483’s left leg was pinned below several heavy chunks of engine debris. The LAAT had been badly damaged. The console wrecked, and the vehicle’s parts tossed completely out of place. And yet in spite of the overwhelming disaster, everyone on board was still alive.

He did what he could to pry the dead weight off his leg, but it was heavier to move than he’d anticipated. He mustered every ounce of strength he had in him and got ready to push when by some miracle, the debris lifted itself.

One of the children was carrying it with his mind, staring at it with his outstretched hand.

483 was impressed.

The boy dropped the debris elsewhere, and offered the soldier his hand. 483 took it, and got back to his feet.

“Thank you,” he said, and realized it wasn’t something he’d grown accustomed to saying.

The boy simply smiled at him.

“You too.”

Zanesh got up to his feet, struggling with the binds behind his back. 483 grabbed his bloodied knife and cut them loose from his wrists.

“You should all leave now. They’ll be coming soon.”

“You should come with us.”

“No. They’ll be here any moment. You’re going to need as much time as you can get to move yourselves clear out of here.”

“But they’ll kill you.”

483 didn’t want to die. But as a soldier, he wasn’t afraid of it either. One of the first lessons he’d ever learned in ops training was that the mission was always what mattered the most. The lives of soldiers were always inconsequential when compared to the mission.

Chatter kicked up again inside his helmet. Troopers were in range.

“Team Elcon approaching crash site. Armed and ready to take down all hostiles.”

483 turned to Zanesh.

“Get out of here.”

Zanesh gave the soldier a brief but courteous nod. And afterwards he took the children out through a dark alleyway off the road, and he disappeared only a short while after.

Special weapons teams showed up in armored trucks.

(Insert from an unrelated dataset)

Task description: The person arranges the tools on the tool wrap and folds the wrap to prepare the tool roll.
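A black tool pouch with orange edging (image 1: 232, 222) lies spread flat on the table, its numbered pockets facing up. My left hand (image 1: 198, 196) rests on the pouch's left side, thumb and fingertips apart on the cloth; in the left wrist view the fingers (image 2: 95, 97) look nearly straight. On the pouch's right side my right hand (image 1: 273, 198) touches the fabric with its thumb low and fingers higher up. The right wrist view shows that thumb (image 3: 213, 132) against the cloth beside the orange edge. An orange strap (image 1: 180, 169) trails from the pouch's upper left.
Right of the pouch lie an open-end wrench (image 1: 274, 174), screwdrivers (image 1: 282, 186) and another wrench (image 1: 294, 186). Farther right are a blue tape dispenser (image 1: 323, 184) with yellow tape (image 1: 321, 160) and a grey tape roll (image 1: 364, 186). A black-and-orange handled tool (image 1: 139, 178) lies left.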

One on either side of the street.

483 examined the clip on his blaster rifle, and took cover behind the debris so he wouldn’t be shot at from two opposite sides.

The armored truck stopped a few feet away from him. 483 lined the iron sights of his blaster rifle for a clean shot. The doors on the truck opened up, and troops began filing out. 483 waited for the first sign of an armored head, and he shot.

Unfortunately, the single round missed. Mid-range blaster rifles weren’t known to be effective at a distance. But if he was going to take down as many clones as possible, then he was going to have to try.

A squad of four clones darted towards him, weapons free. Even with the limited range of their weapons, they fired and didn’t stop. Their lack of accuracy gave 483 the chance he needed to take them all down with four well-placed single shots. Four more troopers entered the scene, and this time one of them managed to hit his arm.

The impact sent him hurtling back at the torn-up LAAT. 483 was down. And the injury on his left leg kept him from getting back up on his feet.

It was over. There was nothing more he could do but bide his time.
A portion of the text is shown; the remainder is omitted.